INSTRUCTIONS FOR THE TASK. Count the lines of the records below that hold the word "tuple", and give only the number.
☆ ☆ ☆ ☆ ☆
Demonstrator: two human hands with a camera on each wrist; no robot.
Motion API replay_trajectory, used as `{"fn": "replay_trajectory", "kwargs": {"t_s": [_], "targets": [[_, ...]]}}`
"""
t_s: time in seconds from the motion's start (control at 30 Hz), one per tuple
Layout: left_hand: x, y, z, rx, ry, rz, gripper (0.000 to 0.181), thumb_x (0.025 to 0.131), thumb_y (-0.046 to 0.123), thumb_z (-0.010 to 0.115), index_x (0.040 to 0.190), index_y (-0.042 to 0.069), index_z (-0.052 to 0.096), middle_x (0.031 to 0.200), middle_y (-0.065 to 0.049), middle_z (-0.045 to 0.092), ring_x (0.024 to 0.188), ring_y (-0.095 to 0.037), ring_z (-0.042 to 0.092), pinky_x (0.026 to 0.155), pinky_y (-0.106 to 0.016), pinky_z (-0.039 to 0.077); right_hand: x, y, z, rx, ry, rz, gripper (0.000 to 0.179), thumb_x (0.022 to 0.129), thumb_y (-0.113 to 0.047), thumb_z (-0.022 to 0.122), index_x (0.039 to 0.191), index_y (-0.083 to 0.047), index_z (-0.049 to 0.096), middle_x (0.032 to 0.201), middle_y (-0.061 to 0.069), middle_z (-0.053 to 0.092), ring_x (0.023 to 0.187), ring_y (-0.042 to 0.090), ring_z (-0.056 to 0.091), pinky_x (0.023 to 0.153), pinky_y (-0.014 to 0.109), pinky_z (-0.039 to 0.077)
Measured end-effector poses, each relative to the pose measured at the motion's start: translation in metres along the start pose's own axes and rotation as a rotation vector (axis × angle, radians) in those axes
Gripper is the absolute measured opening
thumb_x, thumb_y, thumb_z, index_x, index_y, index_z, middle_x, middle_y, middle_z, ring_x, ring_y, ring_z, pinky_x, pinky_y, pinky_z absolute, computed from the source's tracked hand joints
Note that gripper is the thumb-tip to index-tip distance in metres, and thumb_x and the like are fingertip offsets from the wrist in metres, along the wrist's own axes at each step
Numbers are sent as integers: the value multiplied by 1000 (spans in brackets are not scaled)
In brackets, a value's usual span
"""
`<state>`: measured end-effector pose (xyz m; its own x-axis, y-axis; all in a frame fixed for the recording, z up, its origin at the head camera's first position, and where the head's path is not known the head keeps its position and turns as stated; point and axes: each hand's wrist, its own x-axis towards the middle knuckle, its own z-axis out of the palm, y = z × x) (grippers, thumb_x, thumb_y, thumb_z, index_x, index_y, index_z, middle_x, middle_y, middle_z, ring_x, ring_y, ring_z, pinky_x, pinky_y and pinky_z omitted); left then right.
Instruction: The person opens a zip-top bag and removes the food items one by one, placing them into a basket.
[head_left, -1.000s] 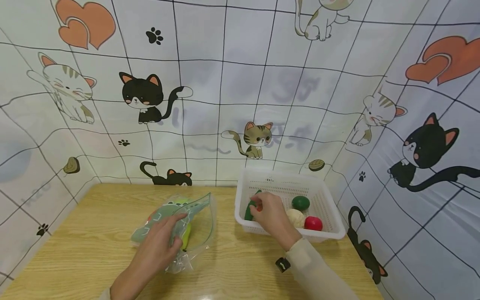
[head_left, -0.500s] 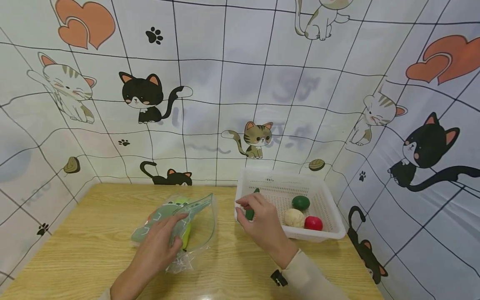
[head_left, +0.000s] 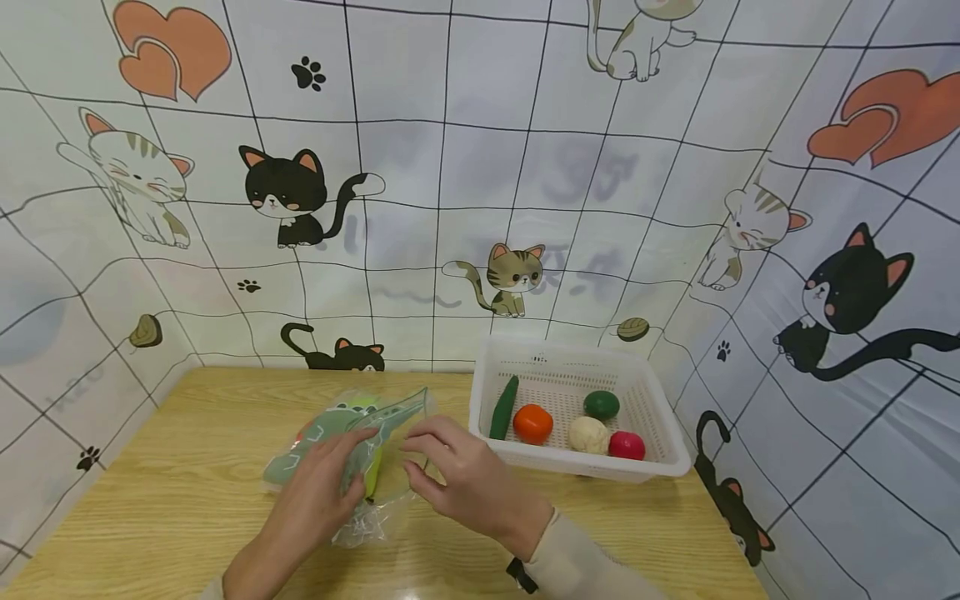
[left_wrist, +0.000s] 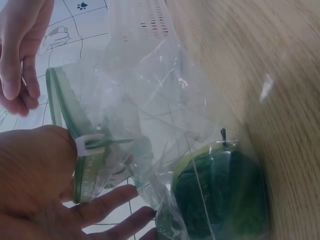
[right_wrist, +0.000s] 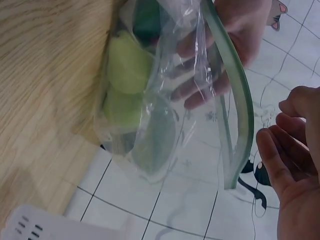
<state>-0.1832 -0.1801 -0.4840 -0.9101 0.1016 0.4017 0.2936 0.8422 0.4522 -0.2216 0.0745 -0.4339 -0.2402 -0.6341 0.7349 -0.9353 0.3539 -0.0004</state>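
Note:
A clear zip bag [head_left: 292, 458] with a green cartoon print lies on the table. My left hand [head_left: 318, 479] rests on it, fingers extended and thumb apart. The bag's green zip strip [right_wrist: 240, 95] gapes in the right wrist view. Through the plastic show a dark green ribbed vegetable with a stem [left_wrist: 215, 195] and a pale green rounded piece [right_wrist: 130, 62]. At the bag's right edge hovers my right hand [head_left: 480, 483], fingers loosely bent, thumb and forefinger apart, nothing between them.
Right of the bag stands a white perforated basket [head_left: 570, 462]. It holds a cucumber [head_left: 504, 408], an orange tomato-like piece [head_left: 533, 424], a dark green oval piece [head_left: 602, 406], a cream ball [head_left: 588, 435] and a red ball [head_left: 627, 446]. A cat-print curtain [head_left: 405, 183] hangs behind the table.
My right hand has left the basket and come leftward to the bag, uncovering the cucumber and the orange piece. My left hand and the bag have stayed nearly still.

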Motion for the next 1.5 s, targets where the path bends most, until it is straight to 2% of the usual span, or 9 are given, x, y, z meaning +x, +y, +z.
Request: {"fn": "replay_trajectory", "kwargs": {"t_s": [0.2,0.43,0.6,0.83,1.0,1.17,1.3,1.4,1.5], "targets": [[2,-2,2,4,-16,4,66,91,-4,89,152,15,73,147,-19,79,128,-41,78,101,-62,65,6,-6,20,-13,-146,24,23,102,-12,88,124,-11,82,123,-1,82,110,8,81,99,10,61],[5,-5,4,-22,-21,4,67,89,-10,87,151,13,73,147,-18,79,120,-34,80,91,-54,66,7,-5,41,50,-347,175,22,108,-13,83,130,-9,82,127,3,83,96,6,78,85,6,58],[5,-7,5,-40,-8,9,67,90,-13,83,152,11,73,147,-19,79,121,-40,81,91,-56,68,4,-1,54,-2,-446,267,23,108,-15,82,131,-8,83,128,6,85,104,7,81,88,12,62],[5,-9,6,-48,-17,-18,67,90,-15,82,152,10,72,147,-19,77,119,-38,80,88,-52,68,1,7,75,25,-525,376,33,105,-15,86,136,-4,82,115,7,85,83,0,68,70,9,53],[5,-11,6,-37,5,-13,67,88,-15,83,151,7,72,143,-20,78,114,-33,78,89,-52,66,1,11,91,150,-550,472,45,104,-14,87,144,3,76,123,13,85,89,2,72,70,10,54],[5,-11,7,-41,10,-10,67,87,-15,82,150,5,71,142,-21,77,116,-34,78,90,-54,66,0,11,103,230,-563,513,41,104,-17,89,137,2,77,124,12,84,78,-5,59,66,9,50],[5,-11,9,-33,10,-6,66,87,-15,82,149,4,72,140,-19,78,109,-28,74,86,-50,64,-2,9,111,236,-577,537,60,103,-26,92,149,3,69,124,9,81,75,-5,55,65,10,49],[5,-12,11,-25,30,10,66,85,-15,83,147,4,73,137,-18,78,103,-23,71,82,-47,63,-4,9,115,222,-598,555,83,103,-31,92,167,5,53,143,14,78,88,-2,65,75,14,56],[4,-13,13,-16,52,29,65,83,-16,85,143,4,74,136,-17,78,104,-24,74,83,-48,64,-7,8,117,217,-613,570,92,104,-34,91,173,4,45,160,18,71,107,3,72,90,19,62]]}}
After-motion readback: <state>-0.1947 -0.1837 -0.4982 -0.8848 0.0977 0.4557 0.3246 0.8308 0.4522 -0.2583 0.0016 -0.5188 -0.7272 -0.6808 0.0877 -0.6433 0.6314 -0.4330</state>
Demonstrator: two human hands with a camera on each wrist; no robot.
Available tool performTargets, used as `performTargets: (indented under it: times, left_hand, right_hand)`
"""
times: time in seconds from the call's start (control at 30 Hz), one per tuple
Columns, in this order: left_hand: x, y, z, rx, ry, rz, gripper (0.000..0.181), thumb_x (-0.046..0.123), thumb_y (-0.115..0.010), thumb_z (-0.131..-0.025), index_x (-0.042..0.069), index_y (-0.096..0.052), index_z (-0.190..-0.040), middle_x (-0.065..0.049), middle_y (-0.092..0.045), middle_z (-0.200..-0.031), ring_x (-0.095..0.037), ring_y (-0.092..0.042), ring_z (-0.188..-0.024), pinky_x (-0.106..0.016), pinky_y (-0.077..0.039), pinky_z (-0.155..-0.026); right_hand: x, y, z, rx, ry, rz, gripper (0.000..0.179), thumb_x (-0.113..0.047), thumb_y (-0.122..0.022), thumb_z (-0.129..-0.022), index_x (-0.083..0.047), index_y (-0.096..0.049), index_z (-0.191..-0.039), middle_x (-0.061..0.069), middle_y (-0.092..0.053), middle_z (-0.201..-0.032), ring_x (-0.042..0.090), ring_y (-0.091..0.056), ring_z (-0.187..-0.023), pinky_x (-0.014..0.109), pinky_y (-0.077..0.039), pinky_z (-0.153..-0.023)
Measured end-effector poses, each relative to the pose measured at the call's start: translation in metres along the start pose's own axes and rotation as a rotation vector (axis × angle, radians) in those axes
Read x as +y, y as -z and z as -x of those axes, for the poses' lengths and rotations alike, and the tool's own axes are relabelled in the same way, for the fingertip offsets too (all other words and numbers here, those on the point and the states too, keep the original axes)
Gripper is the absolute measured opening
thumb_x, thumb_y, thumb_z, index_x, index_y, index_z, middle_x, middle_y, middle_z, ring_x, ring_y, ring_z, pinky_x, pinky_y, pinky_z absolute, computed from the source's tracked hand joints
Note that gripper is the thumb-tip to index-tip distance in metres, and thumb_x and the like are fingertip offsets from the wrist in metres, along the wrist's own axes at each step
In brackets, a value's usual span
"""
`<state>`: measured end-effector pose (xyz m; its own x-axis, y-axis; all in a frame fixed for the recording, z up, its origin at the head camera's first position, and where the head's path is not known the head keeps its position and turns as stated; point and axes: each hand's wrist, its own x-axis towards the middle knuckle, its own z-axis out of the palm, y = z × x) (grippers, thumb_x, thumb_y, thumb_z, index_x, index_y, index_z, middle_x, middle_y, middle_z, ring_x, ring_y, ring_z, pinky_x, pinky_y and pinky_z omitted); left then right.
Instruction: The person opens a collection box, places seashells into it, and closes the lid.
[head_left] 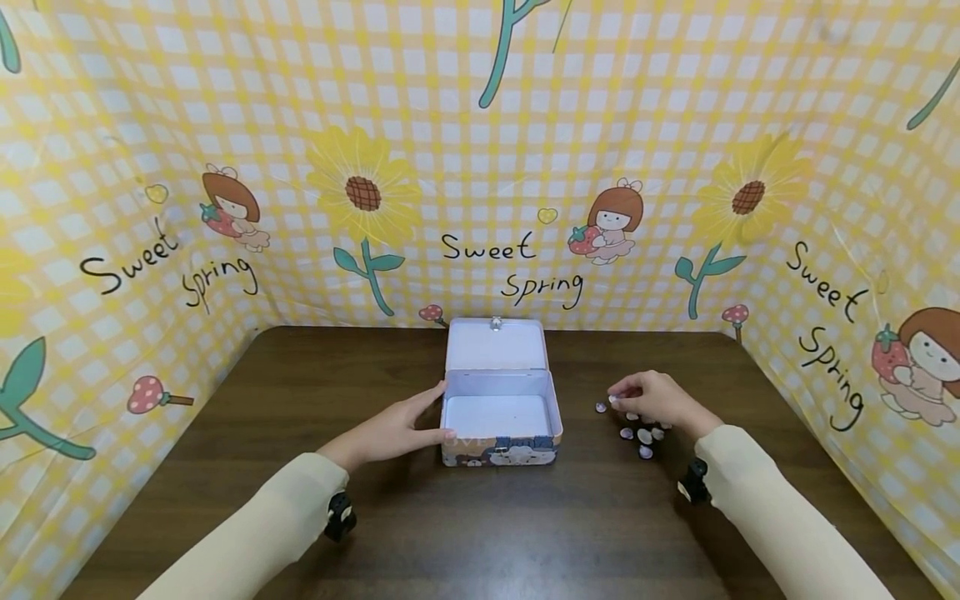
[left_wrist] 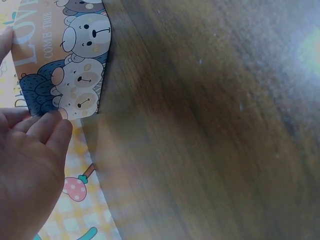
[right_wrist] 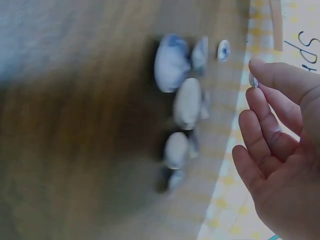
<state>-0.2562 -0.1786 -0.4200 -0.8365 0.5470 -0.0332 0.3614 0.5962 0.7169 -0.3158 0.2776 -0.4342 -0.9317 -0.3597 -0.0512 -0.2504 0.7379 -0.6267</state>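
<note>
A hinged tin box (head_left: 502, 456) with a bear print stands on the table, its lid (head_left: 495, 346) raised at the back and its white inside bare. My left hand (head_left: 393, 429) touches the box's left side with extended fingers, thumb near the front corner. In the left wrist view its fingers (left_wrist: 47, 127) lie against the printed side. To the right of the box, my right hand (head_left: 660, 400) pinches a small seashell (right_wrist: 253, 80) between thumb and fingertips, just above the table. Several more pale seashells (head_left: 645, 436) lie beneath and before that hand, some partly hidden by it.
The brown wooden table (head_left: 360, 533) extends on both sides of the box and in front of it. A yellow checked cloth (head_left: 480, 167) with flowers and lettering hangs behind and at both sides. One shell (head_left: 601, 407) lies slightly apart, nearest the box.
</note>
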Motion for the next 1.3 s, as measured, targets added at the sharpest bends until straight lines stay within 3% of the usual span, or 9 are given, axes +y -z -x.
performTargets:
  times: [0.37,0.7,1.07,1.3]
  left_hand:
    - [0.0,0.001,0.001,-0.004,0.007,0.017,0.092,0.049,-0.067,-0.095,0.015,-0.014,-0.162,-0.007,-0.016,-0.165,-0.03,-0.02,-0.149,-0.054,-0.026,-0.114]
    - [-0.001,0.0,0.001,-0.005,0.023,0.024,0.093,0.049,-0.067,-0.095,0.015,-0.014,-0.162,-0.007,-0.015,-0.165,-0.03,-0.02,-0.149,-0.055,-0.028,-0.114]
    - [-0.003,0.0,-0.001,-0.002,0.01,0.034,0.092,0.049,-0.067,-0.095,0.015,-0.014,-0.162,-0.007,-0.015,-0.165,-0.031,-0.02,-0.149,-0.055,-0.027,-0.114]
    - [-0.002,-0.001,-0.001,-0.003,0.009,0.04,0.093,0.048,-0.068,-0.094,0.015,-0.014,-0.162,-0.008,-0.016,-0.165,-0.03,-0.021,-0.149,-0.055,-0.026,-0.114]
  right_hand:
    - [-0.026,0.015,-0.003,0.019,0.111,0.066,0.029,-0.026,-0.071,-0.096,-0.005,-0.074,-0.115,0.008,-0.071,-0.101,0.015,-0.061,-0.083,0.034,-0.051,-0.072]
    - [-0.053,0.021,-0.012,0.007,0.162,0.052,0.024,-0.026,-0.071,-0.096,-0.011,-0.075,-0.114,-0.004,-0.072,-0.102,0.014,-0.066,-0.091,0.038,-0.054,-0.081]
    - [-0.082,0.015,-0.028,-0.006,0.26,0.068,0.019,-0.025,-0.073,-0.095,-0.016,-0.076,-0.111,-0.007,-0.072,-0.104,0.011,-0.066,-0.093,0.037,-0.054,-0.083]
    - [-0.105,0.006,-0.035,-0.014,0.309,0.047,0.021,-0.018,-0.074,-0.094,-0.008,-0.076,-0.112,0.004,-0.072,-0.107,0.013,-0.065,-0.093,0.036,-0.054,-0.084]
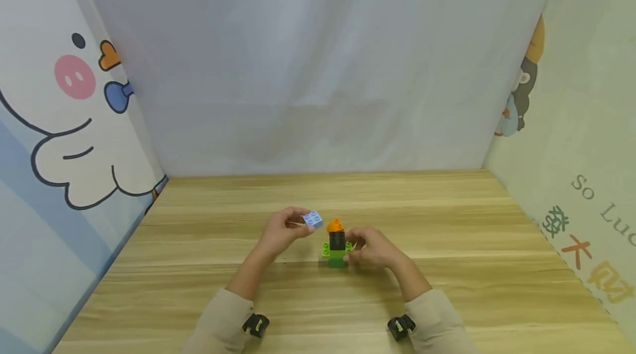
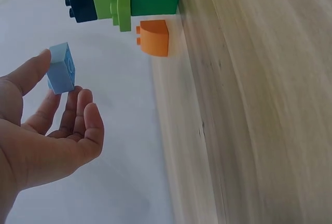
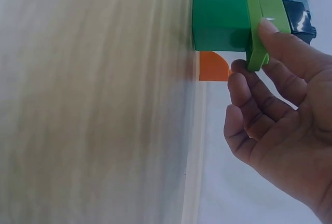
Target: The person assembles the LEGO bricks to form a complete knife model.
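Between thumb and fingertips, my left hand (image 1: 279,234) pinches a light blue toy brick (image 1: 312,220), raised just left of a small brick stack. The stack has a dark green brick (image 3: 220,23) at the bottom, a wider lime green piece (image 1: 326,249) and a lime brick above it, and a black brick (image 1: 337,241) on top. From the right side, my right hand (image 1: 374,248) grips the stack around its lime green part, thumb on the near face. Behind the stack, an orange curved brick (image 2: 155,38) stands separately on the table, its studs up.
The wooden table (image 1: 447,216) ends at a pale cloth backdrop (image 1: 318,67). Printed panels (image 1: 79,138) rise along the left and right sides. A black band (image 1: 256,325) sits at the left wrist and another (image 1: 400,327) at the right.
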Available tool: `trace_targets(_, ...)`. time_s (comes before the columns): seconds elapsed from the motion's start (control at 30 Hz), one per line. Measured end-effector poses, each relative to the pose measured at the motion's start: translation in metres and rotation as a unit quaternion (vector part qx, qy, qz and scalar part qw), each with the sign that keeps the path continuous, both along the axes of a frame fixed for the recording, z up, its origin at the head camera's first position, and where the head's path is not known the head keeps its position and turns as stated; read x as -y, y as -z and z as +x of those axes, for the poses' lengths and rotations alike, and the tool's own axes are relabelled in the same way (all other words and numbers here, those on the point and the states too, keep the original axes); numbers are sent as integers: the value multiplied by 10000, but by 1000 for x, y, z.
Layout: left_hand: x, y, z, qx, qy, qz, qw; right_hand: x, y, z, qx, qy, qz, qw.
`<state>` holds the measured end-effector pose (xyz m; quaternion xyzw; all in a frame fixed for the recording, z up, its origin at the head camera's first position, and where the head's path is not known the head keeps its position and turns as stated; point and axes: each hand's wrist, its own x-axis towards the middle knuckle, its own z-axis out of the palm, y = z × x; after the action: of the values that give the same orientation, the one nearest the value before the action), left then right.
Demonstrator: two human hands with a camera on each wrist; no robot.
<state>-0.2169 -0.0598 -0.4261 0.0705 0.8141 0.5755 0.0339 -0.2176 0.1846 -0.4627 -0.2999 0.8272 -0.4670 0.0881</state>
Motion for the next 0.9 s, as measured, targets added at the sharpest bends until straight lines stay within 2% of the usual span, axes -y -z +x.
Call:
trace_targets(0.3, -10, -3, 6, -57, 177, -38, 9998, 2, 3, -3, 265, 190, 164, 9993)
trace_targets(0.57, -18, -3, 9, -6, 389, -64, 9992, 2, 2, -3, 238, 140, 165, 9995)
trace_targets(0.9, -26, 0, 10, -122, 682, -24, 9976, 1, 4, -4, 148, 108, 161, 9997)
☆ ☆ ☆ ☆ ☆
RESULT OF THE TASK. 2